**EXERCISE INSTRUCTIONS:** Return the complete listing that follows, with each line reproduced exactly.

**SUPPLIED DATA:**
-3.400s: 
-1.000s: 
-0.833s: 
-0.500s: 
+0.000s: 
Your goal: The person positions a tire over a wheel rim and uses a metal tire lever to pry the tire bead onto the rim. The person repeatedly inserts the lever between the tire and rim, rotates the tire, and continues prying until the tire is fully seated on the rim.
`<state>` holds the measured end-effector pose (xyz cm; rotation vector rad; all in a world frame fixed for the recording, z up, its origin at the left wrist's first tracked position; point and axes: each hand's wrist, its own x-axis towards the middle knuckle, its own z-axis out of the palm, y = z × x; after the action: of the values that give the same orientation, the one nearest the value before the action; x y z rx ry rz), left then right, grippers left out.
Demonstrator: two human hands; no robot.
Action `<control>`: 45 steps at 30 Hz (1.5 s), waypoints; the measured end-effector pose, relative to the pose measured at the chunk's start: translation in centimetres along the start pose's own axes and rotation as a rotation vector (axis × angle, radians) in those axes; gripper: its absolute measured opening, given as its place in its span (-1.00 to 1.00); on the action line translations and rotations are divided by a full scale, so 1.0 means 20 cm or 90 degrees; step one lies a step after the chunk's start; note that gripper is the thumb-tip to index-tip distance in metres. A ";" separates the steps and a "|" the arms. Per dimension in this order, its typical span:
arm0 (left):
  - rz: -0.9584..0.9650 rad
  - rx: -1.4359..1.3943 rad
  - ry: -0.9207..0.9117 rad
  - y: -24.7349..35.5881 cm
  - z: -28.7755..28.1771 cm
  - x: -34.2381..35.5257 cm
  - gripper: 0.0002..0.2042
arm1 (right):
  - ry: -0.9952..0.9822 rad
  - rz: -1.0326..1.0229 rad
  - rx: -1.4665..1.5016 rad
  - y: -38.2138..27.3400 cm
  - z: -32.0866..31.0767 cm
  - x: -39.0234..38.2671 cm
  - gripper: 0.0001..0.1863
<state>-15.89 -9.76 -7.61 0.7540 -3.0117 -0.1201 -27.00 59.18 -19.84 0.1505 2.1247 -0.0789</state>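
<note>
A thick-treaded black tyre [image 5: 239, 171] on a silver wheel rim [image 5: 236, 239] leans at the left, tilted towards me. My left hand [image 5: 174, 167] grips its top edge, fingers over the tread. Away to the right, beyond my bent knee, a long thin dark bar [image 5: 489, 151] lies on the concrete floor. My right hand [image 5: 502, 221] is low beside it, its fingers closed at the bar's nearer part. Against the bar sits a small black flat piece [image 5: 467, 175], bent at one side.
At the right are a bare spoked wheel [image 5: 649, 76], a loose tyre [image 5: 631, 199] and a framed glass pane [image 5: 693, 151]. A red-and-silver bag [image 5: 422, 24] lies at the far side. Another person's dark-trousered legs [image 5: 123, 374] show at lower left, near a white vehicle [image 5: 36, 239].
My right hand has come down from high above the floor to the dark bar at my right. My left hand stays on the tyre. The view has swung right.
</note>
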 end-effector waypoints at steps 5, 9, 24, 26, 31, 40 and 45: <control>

**SOLUTION TO THIS TASK:**
-3.400s: 
-1.000s: 
-0.833s: 
-0.500s: 
+0.000s: 
Your goal: The person positions a tire over a wheel rim and uses a metal tire lever to pry the tire bead onto the rim. The person repeatedly inserts the lever between the tire and rim, rotates the tire, and continues prying until the tire is fully seated on the rim.
`<state>` holds the measured end-effector pose (xyz cm; rotation vector rad; all in a world frame fixed for the recording, z up, its origin at the left wrist's first tracked position; point and axes: each hand's wrist, its own x-axis towards the middle knuckle, its own z-axis out of the palm, y = z × x; after the action: of the values that give the same orientation, the one nearest the value before the action; x y z rx ry rz), left then right, grippers left out.
Demonstrator: two human hands; no robot.
Action `<control>`: 45 steps at 30 Hz (1.5 s), waypoints; the measured end-effector pose, relative to the pose measured at the chunk's start: translation in centimetres along the start pose's own axes and rotation as a rotation vector (axis × angle, radians) in those axes; gripper: its absolute measured opening, given as its place in its span (-1.00 to 1.00); on the action line translations and rotations are divided by a full scale, so 1.0 means 20 cm or 90 degrees; step one lies a step after the chunk's start; note that gripper is the thumb-tip to index-tip distance in metres. A ";" separates the steps and a "|" the arms. Per dimension in this order, its typical span:
arm0 (left):
  - rz: -0.9584..0.9650 rad
  - rx: -1.4359..1.3943 rad
  - ry: -0.9207..0.9117 rad
  - y: -24.7349..35.5881 cm
  - z: -28.7755..28.1771 cm
  - x: -34.2381..35.5257 cm
  - gripper: 0.0002..0.2042
arm1 (right):
  - ry: -0.9952..0.9822 rad
  - rz: -1.0326..1.0229 rad
  - rx: -1.4665..1.5016 rad
  - y: -38.2138..27.3400 cm
  - z: -32.0866..31.0767 cm
  - x: -39.0234..38.2671 cm
  - gripper: 0.0001..0.1863
<state>-15.89 -9.76 -7.61 0.7540 -3.0117 -0.1201 -27.00 59.18 -19.84 0.1505 2.1247 -0.0789</state>
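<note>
A thick-treaded black tyre [image 5: 239, 171] on a silver wheel rim [image 5: 236, 239] leans at the left, tilted towards me. My left hand [image 5: 174, 167] grips its top edge, fingers over the tread. Away to the right, beyond my bent knee, a long thin dark bar [image 5: 489, 151] lies on the concrete floor. My right hand [image 5: 502, 221] is low beside it, its fingers closed at the bar's nearer part. Against the bar sits a small black flat piece [image 5: 467, 175], bent at one side.
At the right are a bare spoked wheel [image 5: 649, 76], a loose tyre [image 5: 631, 199] and a framed glass pane [image 5: 693, 151]. A red-and-silver bag [image 5: 422, 24] lies at the far side. Another person's dark-trousered legs [image 5: 123, 374] show at lower left, near a white vehicle [image 5: 36, 239].
My right hand has come down from high above the floor to the dark bar at my right. My left hand stays on the tyre. The view has swung right.
</note>
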 end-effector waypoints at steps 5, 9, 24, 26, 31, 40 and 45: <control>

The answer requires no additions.